Части целого - страница 18
Самым счастливым чувствовал себя Терри. Как же иначе? Он был звездой футбольной команды, крикетной команды и звездой в бассейне. У города появилась собственная знаменитость, тем более привлекающая к себе внимание, что это был семилетний мальчишка. Семилетний! Ему в ту пору было всего семь лет. Терри стал Моцартом в спорте, невиданным ранее талантом. Город его обожал, на него смотрели с любовной истомой и воодушевляли взглядами. Нет смысла отрицать, что его сделали предметом почитания. И местная газета посвящала ему броские материалы. Когда в прессе, пытаясь завоевать популярность на спортивных новостях, публиковали рассказы о юных спортсменах, отец млел от восторга.
На случай, если тебе станет интересно, не было ли между нами соперничества, отвечаю: я не чувствовал ни малейшей ревности. И хотя ощущал себя забытым, как сгоревшие автомобили в заброшенных пригородах, гордился братом, героем спорта. Но в то же время начал тревожиться: я почувствовал в Терри нечто большее, чем ловкость и любовь к спорту.
На эту мысль меня натолкнула не его манера игры, а то, как он наблюдал за игрой других, когда оставался зрителем. Только в те моменты я чувствовал в нем страх. Знаю, о чем говорю, — наблюдал за ним перед тем, как ему объявили приговор: пожизненное заключение.
Мы шли смотреть футбольный матч, и Терри обуревало беспокойство — пустой овал был для него призрачным, загадочным местом. Игра начиналась, он сидел очень прямо и с полуоткрытым ртом, не сводя глаз с поля, ждал, что произойдет. Игра по-настоящему брала его за душу. Словно звучал язык, который понимал он один. Он наблюдал за всем с таким спокойным вниманием, словно перед ним разворачивалось священное действо — будто забить гол в последние тридцать секунд значило себя обессмертить.

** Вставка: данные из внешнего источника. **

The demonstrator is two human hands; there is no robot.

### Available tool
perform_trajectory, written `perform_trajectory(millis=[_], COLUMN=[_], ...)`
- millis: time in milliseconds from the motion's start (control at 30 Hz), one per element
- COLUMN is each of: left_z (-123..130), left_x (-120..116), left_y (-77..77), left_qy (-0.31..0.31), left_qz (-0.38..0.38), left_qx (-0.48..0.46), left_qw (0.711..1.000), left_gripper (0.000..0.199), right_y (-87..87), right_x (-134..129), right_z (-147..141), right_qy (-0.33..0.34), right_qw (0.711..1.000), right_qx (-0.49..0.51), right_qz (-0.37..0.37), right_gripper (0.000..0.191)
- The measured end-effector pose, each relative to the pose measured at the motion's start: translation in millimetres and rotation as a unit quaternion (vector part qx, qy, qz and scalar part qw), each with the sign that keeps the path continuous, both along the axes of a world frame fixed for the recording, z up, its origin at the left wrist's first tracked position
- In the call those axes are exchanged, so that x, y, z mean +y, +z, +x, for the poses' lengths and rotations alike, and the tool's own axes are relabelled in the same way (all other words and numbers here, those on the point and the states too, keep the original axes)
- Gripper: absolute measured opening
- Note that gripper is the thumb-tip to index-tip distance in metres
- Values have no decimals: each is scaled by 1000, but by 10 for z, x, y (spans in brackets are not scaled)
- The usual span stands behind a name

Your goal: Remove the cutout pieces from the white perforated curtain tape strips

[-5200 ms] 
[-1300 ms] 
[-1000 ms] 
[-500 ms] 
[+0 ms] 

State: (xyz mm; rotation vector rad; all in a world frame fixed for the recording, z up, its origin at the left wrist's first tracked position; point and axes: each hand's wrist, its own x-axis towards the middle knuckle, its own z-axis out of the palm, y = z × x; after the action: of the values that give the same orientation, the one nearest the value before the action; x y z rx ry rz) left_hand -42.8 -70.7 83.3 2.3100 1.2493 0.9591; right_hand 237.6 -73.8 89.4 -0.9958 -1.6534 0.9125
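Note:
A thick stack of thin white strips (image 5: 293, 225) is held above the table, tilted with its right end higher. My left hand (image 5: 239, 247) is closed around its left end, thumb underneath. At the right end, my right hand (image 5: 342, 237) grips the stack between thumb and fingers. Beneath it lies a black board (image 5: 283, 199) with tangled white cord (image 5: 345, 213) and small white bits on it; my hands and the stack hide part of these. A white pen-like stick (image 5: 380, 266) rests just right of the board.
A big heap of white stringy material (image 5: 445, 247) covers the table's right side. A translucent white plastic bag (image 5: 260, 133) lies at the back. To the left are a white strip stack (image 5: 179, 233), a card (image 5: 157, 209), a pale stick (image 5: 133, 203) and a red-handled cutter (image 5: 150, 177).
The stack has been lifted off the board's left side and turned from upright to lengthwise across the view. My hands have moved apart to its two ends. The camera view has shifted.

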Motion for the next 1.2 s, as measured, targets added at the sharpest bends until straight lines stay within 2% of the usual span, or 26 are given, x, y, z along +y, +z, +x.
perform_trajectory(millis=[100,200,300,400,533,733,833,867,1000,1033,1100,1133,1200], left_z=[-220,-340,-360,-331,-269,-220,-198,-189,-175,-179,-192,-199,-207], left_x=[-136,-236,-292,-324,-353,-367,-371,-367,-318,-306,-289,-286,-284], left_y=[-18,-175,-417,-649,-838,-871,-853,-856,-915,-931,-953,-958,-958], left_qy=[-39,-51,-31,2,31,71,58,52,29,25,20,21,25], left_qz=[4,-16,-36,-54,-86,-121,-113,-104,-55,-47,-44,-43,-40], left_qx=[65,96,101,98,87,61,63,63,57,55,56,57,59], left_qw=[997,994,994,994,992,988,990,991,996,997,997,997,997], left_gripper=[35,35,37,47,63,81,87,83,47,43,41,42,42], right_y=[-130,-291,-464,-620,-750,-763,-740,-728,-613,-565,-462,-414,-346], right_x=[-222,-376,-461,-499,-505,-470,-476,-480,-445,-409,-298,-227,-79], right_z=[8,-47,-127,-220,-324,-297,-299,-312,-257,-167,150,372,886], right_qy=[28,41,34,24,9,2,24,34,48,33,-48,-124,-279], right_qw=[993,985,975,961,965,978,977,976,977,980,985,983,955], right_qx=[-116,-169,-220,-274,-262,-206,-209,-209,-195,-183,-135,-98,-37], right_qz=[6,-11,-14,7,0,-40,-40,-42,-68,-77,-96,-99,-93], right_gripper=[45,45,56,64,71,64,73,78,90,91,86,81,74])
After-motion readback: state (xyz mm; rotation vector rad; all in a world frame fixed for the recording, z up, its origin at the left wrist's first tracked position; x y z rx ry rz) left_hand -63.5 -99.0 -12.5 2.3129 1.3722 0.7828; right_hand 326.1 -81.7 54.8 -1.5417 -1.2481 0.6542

После игры — кончалась ли она победой или поражением — его душа наполнялась удовлетворением: Терри испытывал религиозный экстаз. Если гол забивала команда, за которую он болел, его сотрясала дрожь — я видел это собственными глазами. Меня не интересовало, что говорили другие: сгорающий от религиозного пыла семилетний мальчуган и без того вызывал страх. Он не переносил игры вничью. После ничьей разговаривать с ним было невозможно. Судейские промахи повергали его в исступление. Я спрашивал:
— Пойдем домой?
Он поворачивал ко мне лицо, в глазах стояла боль, дыхание становилось поверхностным, казалось, он очень страдал. После неудачной игры всем домашним приходилось ходить на цыпочках (а это очень непросто, если пользуешься костылями).
Как я уже говорил, сходства меж мной и Терри не было никакого. Его движения были небрежны, естественны, энергичны, импульсивны, мне же давались с трудом, выглядели болезненными, нерешительными, неловкими. Но особенно отличия проявлялись в навязчивых идеях, или, наоборот, идеи эти формировали наши отличия. Например, если у кого-то из друзей мономания — он боится, что не способен влюбиться, — а другой, актер, только и рассуждает, тот ли нос подарил ему Господь, между ними возникает нечто вроде стены, их общение сводится к серии не связанных одним с другим монологов. В каком-то смысле именно это происходило меж нами — мной и Терри. Брат говорил исключительно о героях спорта. Я, конечно, проявлял к его словам интерес, но чтобы вообразить героя, мне необходимо было представить, что и я способен на нечто подобное. Мне же, мысленно рисующему, что забиваю гол или пробегаю милю за четыре минуты, было доступно лишь номинальное удовольствие. Меня не тешила мысль, что трибуны взревут от восторга: «Какой он быстрый!» Мне требовался иной тип героя.
Увлечение Терри овладело им целиком: все остальное, от еды до потребности опорожнить кишечник, казалось ему ненужными промежутками между тем временем, когда он мог играть, тренироваться или говорить о спорте. Карточные игры навевали на него скуку, книги тоже. Сон ему докучал. Бог докучал, еда и чувства. Докучали родители. И, судя по всему, докучал я. Мы стали спорить по пустякам — в основном из-за моего поведения: теперь он вел приятную жизнь в компании тех ребят, кто не стонал в постели, и мое распространяющееся буквально на все негативное отношение и неспособность чему-то радоваться его раздражали. Терри начал критиковать меня за самую малость: ему не нравилось, когда я легонько стукал кого-нибудь костылем по плечу, если хотел, чтобы на меня обратили внимание, ему не нравилось, как быстро я догадывался, чем кичится кто-то из окружающих, и он начинал над этим смеяться, и он устал от моей невероятной подозрительности ко всему на свете — от церковных дверей до людских улыбок.